Он посмотрел на меня ошеломленно:
— Да, у меня действительно есть старая кухонная плита, которой я уже не пользуюсь.
— Чудесно! Тогда вы пойдете в газету «Националь Цайтунг» и дадите там объявление: «Продается плита, бывшая в употреблении, в хорошем состоянии», потом имя и адрес. На следующий день я увижу объявление и тут же отправлю вам открытку с датой, если не могу приехать сразу. Если же смогу, то ожидайте меня в тот же день.
Он рассмеялся: — Ага, тогда вам придется постоянно читать газеты!
— А что делать? Я не вижу ничего более точного и более быстрого. Таким образом, имейте в виду, как только немецкий горный корпус зашевелится, вы выставите на продажу вашу печь.

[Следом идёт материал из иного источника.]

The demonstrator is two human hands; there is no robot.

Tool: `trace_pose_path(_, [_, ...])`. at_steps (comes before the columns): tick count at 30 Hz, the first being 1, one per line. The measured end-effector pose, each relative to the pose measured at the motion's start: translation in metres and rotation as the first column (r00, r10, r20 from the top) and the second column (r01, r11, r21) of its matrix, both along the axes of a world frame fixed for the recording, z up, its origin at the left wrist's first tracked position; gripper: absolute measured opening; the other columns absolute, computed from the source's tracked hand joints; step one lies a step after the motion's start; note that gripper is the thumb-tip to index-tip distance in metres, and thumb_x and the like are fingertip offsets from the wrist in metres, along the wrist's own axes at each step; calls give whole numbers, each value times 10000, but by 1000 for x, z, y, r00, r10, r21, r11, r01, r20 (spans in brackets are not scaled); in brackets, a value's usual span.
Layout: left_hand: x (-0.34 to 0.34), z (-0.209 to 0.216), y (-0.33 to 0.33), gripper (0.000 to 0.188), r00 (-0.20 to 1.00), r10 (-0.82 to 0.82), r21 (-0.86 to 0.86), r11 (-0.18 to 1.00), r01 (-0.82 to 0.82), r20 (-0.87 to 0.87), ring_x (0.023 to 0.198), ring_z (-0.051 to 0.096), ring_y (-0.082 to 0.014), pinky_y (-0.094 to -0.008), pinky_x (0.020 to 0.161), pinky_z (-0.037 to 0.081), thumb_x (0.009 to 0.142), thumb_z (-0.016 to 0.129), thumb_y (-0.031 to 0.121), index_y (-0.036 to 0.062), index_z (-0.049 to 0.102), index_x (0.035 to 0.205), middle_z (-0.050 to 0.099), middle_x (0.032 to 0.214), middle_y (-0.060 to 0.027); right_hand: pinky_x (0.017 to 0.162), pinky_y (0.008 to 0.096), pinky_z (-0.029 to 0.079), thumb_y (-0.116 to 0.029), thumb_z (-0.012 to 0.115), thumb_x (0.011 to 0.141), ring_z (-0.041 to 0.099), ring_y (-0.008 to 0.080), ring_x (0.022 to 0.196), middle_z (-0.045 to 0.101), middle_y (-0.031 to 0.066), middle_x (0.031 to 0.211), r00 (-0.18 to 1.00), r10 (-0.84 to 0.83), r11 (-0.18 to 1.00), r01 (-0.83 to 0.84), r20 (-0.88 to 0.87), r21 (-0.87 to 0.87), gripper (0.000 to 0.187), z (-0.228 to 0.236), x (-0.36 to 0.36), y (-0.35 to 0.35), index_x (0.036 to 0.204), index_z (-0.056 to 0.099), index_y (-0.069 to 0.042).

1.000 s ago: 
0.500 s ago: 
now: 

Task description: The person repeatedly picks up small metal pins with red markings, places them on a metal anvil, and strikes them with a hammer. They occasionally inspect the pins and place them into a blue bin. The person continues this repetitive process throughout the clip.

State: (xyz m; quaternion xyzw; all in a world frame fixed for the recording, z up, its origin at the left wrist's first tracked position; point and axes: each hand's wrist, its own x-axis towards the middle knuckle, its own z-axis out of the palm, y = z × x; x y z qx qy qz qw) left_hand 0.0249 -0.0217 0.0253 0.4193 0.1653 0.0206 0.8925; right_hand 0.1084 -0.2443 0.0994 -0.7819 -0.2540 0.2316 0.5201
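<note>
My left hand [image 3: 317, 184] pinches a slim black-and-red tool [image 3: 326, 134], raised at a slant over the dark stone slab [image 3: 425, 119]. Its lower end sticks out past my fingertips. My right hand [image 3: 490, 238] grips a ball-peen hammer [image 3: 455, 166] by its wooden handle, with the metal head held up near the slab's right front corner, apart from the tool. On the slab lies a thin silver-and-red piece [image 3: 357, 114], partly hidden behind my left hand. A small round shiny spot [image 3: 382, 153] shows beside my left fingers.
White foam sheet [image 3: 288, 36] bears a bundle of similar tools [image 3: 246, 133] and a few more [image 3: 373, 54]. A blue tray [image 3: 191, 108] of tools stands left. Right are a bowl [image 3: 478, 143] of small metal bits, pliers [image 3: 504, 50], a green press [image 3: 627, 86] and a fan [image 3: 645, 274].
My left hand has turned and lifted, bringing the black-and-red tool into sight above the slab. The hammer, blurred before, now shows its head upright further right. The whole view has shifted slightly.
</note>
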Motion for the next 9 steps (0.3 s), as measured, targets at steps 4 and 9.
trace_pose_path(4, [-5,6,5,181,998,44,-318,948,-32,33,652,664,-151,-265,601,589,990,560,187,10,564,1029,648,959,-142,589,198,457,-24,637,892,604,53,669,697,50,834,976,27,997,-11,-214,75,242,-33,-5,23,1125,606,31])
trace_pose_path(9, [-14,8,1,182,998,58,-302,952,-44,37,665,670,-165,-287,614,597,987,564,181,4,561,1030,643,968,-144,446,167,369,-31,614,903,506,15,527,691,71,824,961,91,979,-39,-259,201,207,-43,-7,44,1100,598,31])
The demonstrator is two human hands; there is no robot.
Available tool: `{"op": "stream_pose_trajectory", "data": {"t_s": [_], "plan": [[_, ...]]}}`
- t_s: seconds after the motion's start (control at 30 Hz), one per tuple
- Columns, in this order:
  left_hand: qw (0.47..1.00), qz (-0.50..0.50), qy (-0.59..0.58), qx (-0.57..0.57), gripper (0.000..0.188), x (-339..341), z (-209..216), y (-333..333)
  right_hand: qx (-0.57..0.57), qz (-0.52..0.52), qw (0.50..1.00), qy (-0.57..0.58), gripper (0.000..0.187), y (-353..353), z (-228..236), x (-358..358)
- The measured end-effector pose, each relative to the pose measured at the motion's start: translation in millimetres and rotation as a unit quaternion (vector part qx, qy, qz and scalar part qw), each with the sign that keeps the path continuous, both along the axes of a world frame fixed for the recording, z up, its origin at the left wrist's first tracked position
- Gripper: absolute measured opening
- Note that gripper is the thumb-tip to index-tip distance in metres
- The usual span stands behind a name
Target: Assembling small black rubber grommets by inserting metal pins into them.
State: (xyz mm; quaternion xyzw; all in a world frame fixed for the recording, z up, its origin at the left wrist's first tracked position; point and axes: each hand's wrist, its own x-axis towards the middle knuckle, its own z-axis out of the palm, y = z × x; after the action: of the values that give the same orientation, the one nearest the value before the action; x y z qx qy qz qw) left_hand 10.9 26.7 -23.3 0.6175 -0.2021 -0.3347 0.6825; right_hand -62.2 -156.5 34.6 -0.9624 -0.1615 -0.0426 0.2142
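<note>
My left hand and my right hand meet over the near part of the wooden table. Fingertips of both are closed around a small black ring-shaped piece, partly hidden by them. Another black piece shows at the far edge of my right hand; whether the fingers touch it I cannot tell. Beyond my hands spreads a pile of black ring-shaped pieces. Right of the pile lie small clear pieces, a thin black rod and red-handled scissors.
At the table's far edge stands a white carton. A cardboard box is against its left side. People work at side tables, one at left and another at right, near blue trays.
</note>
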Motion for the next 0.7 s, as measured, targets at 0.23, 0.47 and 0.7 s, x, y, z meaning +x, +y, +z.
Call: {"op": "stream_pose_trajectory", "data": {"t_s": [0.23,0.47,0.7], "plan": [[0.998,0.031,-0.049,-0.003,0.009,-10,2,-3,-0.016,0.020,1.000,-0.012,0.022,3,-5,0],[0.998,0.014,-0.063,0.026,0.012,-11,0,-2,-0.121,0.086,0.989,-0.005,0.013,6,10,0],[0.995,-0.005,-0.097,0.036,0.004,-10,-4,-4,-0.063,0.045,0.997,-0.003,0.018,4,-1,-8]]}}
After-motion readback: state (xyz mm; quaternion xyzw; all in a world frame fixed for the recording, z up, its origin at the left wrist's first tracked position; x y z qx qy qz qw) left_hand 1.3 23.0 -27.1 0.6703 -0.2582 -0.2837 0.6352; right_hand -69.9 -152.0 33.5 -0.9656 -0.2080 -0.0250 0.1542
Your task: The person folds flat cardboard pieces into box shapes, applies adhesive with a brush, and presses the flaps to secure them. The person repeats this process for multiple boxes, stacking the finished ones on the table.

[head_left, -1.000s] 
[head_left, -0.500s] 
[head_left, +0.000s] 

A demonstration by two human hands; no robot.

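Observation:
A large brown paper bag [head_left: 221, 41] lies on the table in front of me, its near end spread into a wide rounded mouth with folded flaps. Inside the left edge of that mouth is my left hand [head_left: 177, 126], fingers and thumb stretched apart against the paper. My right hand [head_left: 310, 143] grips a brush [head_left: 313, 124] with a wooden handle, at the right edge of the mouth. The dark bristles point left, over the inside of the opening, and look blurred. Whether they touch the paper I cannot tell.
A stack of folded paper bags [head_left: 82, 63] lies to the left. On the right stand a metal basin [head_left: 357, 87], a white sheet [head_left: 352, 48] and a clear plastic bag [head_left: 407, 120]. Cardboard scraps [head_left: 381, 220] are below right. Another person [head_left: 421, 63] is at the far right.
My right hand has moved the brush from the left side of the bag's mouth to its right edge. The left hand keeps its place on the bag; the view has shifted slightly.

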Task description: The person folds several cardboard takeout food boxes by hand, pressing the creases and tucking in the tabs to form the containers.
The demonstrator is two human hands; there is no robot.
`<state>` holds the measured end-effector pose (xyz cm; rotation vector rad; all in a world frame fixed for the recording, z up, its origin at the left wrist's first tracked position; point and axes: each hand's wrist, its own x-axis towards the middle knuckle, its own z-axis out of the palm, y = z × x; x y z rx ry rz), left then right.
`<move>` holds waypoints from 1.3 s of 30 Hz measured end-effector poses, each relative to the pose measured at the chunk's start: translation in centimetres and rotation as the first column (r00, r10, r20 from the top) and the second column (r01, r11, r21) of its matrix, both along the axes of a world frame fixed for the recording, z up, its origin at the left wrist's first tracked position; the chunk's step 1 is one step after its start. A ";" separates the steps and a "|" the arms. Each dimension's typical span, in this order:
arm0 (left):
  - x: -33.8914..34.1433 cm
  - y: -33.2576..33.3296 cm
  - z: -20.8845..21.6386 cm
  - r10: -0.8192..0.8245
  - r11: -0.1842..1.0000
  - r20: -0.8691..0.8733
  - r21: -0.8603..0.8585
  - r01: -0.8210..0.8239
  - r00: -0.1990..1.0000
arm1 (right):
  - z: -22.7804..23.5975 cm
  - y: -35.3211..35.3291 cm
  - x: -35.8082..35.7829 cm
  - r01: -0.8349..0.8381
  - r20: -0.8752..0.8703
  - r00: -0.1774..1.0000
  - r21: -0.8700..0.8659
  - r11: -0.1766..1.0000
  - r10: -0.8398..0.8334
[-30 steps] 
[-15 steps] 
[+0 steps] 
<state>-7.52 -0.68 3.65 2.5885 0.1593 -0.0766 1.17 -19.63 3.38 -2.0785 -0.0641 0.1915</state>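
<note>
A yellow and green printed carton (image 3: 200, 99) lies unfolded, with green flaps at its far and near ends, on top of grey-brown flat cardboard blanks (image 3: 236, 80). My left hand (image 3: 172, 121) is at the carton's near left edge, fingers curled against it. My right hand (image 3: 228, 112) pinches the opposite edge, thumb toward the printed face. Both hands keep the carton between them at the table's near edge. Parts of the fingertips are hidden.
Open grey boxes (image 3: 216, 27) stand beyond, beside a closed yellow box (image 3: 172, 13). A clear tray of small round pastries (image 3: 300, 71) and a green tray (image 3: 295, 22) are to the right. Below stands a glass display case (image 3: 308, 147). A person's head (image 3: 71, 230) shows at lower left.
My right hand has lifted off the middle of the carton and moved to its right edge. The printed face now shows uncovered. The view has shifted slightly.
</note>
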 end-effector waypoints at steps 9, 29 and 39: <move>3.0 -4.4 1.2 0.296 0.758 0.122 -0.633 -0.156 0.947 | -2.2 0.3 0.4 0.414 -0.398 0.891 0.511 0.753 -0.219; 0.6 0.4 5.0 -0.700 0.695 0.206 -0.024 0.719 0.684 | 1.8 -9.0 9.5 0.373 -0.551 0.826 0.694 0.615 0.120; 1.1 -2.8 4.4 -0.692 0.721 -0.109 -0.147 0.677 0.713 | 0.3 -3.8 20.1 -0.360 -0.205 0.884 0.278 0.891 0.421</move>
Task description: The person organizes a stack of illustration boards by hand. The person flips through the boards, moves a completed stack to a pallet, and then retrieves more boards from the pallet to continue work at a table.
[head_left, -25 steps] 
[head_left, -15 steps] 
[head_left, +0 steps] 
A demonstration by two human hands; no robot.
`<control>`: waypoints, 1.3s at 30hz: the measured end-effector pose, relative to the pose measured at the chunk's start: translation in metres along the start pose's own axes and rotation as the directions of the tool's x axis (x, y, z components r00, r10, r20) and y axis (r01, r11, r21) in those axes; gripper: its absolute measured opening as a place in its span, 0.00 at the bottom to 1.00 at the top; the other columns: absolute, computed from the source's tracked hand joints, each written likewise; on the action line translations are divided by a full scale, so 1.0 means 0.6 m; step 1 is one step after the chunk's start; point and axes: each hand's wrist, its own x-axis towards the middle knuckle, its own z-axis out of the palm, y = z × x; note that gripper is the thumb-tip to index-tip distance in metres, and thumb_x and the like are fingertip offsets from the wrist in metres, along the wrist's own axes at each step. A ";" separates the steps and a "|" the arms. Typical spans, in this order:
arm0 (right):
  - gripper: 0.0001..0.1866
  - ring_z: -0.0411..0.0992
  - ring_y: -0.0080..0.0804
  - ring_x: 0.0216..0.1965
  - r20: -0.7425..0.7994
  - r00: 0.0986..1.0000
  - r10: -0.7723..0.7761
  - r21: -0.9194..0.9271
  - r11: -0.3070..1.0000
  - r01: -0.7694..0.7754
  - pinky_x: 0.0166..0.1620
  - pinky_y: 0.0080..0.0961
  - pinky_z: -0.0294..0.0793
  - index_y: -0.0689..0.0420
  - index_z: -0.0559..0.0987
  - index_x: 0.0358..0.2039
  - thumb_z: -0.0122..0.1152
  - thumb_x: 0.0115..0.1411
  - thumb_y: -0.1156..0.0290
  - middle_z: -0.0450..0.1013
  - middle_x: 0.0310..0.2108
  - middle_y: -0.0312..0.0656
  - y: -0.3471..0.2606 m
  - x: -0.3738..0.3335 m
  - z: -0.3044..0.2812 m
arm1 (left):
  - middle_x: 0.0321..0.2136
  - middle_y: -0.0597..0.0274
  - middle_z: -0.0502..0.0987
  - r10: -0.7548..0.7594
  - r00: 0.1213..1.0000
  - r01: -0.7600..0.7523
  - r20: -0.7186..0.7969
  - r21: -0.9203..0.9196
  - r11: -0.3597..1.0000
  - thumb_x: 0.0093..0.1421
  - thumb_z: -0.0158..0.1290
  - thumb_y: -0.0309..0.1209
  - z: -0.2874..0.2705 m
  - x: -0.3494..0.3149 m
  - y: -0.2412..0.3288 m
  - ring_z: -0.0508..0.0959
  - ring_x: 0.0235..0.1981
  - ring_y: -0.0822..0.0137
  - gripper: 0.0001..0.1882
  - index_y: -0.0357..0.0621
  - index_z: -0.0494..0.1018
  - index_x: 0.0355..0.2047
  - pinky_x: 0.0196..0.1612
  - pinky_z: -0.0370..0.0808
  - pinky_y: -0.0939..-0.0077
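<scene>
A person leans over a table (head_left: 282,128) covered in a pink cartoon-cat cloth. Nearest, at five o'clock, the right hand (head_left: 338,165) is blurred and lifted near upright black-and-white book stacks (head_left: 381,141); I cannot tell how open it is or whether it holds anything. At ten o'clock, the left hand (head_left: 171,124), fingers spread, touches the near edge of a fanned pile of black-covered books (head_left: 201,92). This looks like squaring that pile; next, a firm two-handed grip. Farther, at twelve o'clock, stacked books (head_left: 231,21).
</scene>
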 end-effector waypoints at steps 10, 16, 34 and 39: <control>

Эта система очень хорошо функционировала до самого конца войны. Каждое утро я читал объявления в базельской газете «Националь Цайтунг», в цюрихской «Ла Нувель Газет», в бернском «Бунде», а также в местных газетах Люцерна, Аарау, Бьенна и Солёра. Это была не легкая работа. Но где бы я ни был, даже во Франции, три главные газеты доходили до меня так же быстро, как письма. Я был абсолютно свободен во всех моих передвижениях; никто из моих агентов даже не подозревал, в каком городе я находился, а так как они знали только мой псевдоним, который для всех их был разным, я не рисковал ничем, за исключением возможной ловушки, специально приготовленной мне агентом в сотрудничестве с полицией. Однако Эмиль однажды доставил мне немало хлопот, о которых я расскажу позже.